==== AVAILABLE RECORDS ====

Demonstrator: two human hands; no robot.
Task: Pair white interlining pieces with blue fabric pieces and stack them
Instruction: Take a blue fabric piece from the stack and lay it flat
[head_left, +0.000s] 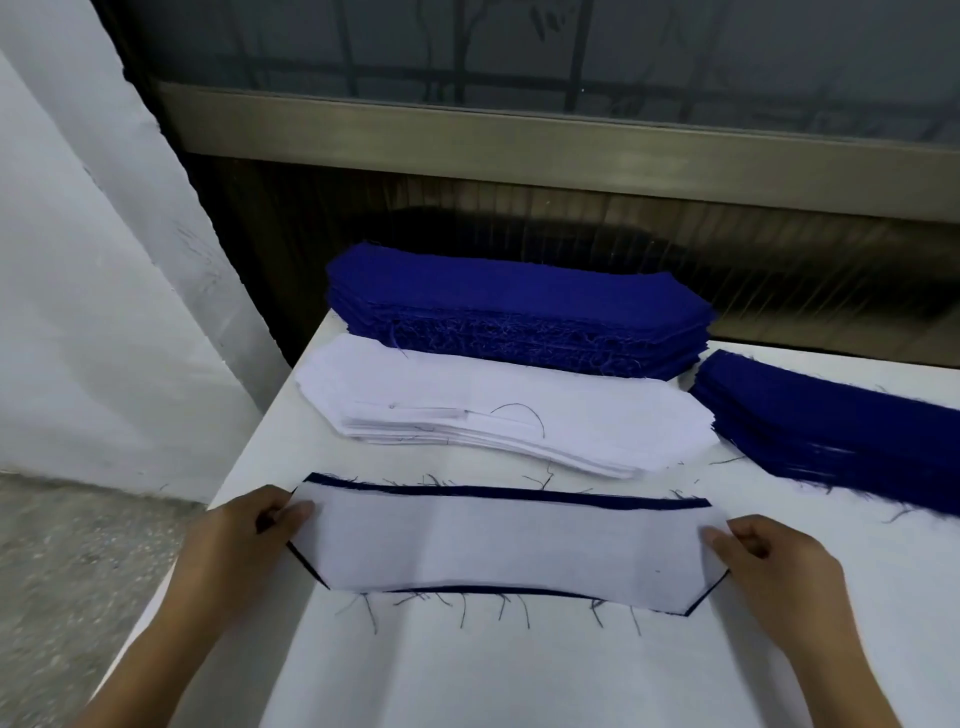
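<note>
One interlining lies atop one blue piece, long axis left to right on the near tabletop. The left hand and right hand pinch its ends. Beyond sit three stacks: white stack, rear blue stack, right blue stack.

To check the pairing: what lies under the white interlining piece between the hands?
A blue fabric piece: only its edges show around the white interlining piece; its middle is covered.
</note>
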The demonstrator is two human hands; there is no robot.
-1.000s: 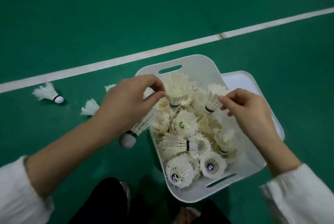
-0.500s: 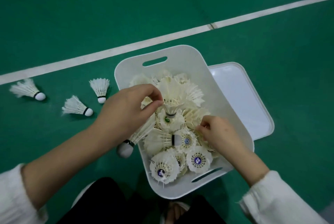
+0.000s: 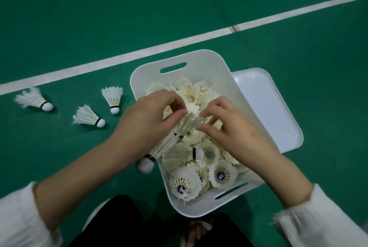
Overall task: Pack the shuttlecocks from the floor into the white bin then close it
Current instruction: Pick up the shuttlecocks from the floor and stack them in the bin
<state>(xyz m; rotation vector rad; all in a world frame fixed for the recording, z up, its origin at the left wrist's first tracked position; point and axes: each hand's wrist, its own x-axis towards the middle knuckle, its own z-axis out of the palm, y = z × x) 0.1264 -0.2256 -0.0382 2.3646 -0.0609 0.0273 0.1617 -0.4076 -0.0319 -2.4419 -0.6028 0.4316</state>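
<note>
Over the white bin, the left hand and right hand both pinch the feather skirt of one shuttlecock with curled fingers, its cork end hanging past the bin's left rim. The bin holds a pile of shuttlecocks. Three more shuttlecocks lie on the green floor left of it, and the lid lies against its right side.

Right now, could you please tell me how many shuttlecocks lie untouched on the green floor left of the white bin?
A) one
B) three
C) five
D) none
B: three lie there, the far-left shuttlecock, the middle shuttlecock and the bin-side shuttlecock, all left of the white bin.
</note>
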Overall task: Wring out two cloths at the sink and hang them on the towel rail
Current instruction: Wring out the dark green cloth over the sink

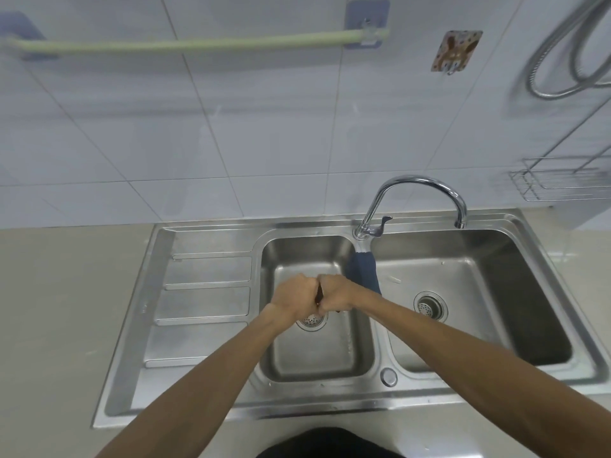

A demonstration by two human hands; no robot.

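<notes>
From the head view, both hands are clenched into fists and pressed knuckle to knuckle over the small left basin of the stainless steel double sink (211,226). The left hand (292,300) and the right hand (337,297) are each closed tight on a dark brown cloth (319,295), of which only a thin twisted sliver shows between them; the rest is hidden inside the grip. I would say this is the wringing of the first cloth. To do it well, the fists should turn against each other and stay above the round perforated drain strainer (310,320), just below them at 6 o'clock, so the water falls straight in.

The second piece, a dark blue cloth (362,271), lies draped over the divider between the basins, at 2 o'clock from the hands and just beside the right wrist, below the foot of the curved chrome tap (413,190). It looks not yet wrung.

The pale green towel rail (185,44) runs along the white tiled wall at 11 o'clock, well apart and bare. Nothing hangs there, so the reach up looks open. A wire rack (558,181) and a coiled metal shower hose (568,54) sit off at 2 o'clock, clear of that path. The beige counter (66,309) around the sink may catch drips on the way.
</notes>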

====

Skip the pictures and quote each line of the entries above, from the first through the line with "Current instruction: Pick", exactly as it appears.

Demonstrator: two human hands; no robot.
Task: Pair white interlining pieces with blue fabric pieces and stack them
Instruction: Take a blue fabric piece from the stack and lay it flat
[head_left, +0.000s] 
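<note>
One interlining lies atop one blue piece, long axis left to right on the near tabletop. The left hand and right hand pinch its ends. Beyond sit three stacks: white stack, rear blue stack, right blue stack.

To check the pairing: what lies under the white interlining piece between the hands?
A blue fabric piece: only its edges show around the white interlining piece; its middle is covered.
</note>
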The demonstrator is two human hands; there is no robot.
-1.000s: 
-0.500s: 
+0.000s: 
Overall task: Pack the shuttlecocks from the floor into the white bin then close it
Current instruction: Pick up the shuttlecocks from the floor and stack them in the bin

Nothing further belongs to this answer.